Ease of installation, low running and maintenance costs, compatibility with renewable energy sources and its 'invisible' nature have all contributed to the UK's growing love affair with underfloor heating (UFH).
Anyone who has ever stepped barefoot across a floor with UFH knows just how appealing it is. Suddenly even the coldest of flooring - such as stone or ceramic tiles - can become a pleasure to walk on as well as look great.
Underfloor heating is designed to run at lower temperatures than radiators and will work off virtually any heat source. Since underfloor heating largely delivers radiant heat rather than convective heat, ie heating objects rather than the air, it is possible to run a underfloor heating system at an air temperature one or two degrees lower than a radiator system to achieve the same level of comfort. This leads to lower heat losses from a building. Consumers have the option of warm water or electric systems. Essentially they work in the same way; a heating 'element' warms a radiating device to create an even spread of heat across a floor.

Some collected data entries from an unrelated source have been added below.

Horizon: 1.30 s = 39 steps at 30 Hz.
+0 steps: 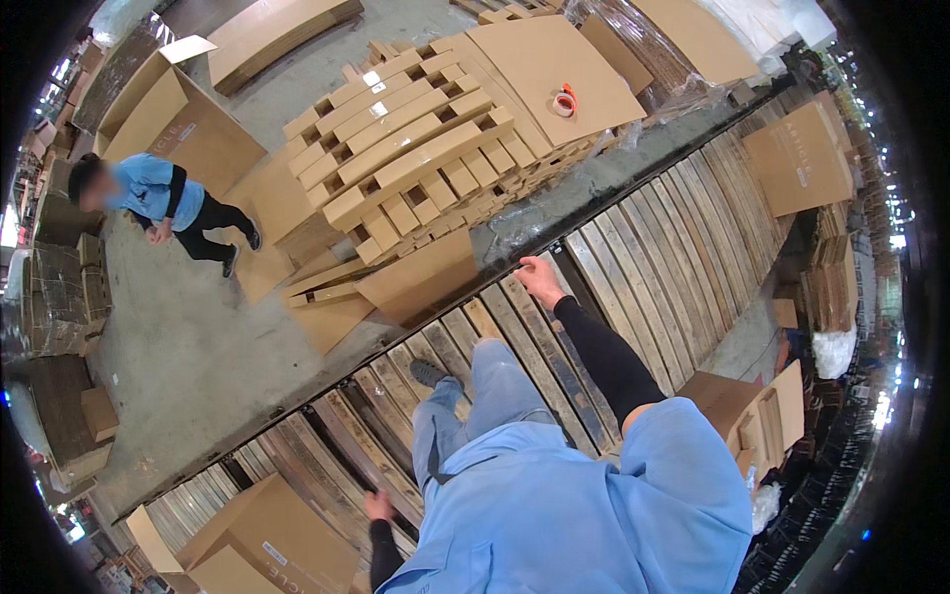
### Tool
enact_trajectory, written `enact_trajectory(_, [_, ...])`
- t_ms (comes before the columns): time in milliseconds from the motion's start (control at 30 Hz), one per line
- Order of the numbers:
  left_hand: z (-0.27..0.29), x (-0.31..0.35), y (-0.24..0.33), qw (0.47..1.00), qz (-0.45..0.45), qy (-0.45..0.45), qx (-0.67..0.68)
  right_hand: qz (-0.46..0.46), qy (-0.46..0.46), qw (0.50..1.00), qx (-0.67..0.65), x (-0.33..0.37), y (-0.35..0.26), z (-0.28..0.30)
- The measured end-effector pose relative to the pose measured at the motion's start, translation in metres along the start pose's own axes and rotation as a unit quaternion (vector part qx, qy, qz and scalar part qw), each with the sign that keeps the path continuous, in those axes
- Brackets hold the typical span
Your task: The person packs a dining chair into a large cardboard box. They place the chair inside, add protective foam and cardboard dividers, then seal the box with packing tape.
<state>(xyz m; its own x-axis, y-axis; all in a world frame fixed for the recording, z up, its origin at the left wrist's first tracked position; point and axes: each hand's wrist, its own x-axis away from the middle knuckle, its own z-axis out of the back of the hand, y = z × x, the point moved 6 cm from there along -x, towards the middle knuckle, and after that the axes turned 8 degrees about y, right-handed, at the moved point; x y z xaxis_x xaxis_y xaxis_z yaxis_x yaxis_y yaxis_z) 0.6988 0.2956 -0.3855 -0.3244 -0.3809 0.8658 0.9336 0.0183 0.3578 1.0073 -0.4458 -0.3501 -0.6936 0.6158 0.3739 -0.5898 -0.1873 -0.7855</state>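
My right hand (539, 282) reaches out over the far edge of the slatted wooden deck (643, 247). Its fingers are loosely bent and apart, with nothing visible in them. On the near side, my left hand (378, 505) hangs low over the slats, close to an open cardboard box (287, 540). Its fingers look slightly spread and I see nothing in them. One dark shoe (427, 372) of mine rests on the slats, and my other leg is bent at the knee. Beyond my right hand stands a large stack of folded cardboard pieces (416, 139), with an orange tape roll (564, 101) on its flat top sheet.
A co-worker (163, 203) in a blue shirt stands on the concrete floor at the left, beside a big open carton (188, 129). Another carton (797, 158) sits at the deck's far right end. An open box with cardboard inserts (762, 416) is at my right.
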Motion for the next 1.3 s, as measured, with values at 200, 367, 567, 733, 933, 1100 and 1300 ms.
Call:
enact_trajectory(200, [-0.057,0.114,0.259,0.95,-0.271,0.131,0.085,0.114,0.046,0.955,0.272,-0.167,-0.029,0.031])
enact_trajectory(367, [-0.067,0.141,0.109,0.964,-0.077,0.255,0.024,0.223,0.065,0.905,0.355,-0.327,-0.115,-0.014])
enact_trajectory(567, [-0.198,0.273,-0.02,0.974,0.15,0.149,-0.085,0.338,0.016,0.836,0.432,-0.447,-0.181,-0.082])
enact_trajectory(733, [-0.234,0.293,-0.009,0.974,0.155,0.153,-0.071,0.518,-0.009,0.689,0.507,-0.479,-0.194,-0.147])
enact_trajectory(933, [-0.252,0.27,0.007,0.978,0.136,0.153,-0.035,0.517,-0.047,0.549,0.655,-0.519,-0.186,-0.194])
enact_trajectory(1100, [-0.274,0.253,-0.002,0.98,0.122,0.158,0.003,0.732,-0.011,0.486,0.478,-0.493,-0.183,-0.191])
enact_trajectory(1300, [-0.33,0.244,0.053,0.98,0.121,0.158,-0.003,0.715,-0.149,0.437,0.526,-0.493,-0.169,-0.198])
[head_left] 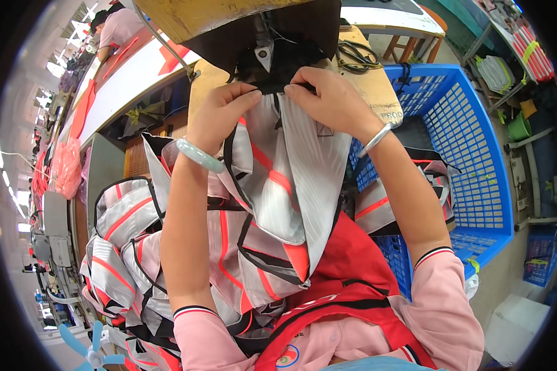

A warm water underfloor heating system is usually the preferred choice for new build or complete renovations as it is easy to install in new spaces. For single room renovations where an existing boiler has spare capacity, a warm water system can be bolted on and linked up to the existing radiator system. Running costs are also considerably cheaper than electric - as a general rule, the running cost of a warm water underfloor heating system is 30-40% cheaper than an electric system. However, for small areas or single rooms, electric could be the more cost effective solution when taking into account capital costs and disruption.
The low average water temperatures of underfloor heating systems make them ideal for use with renewable sources of energy such as ground source or air source heat pumps. Linking a heat pump into a underfloor heating system enables the user to achieve highly economical running costs. Typical efficiencies of up to 450% can be achieved; the figure varying throughout the heating season to reflect the heat loss from a building, ground temperature and the system's design.
A major European report has confirmed that underfloor heating is in fact more energy efficient than radiators. Warm water underfloor heating can be up to 30% cheaper to run than radiators.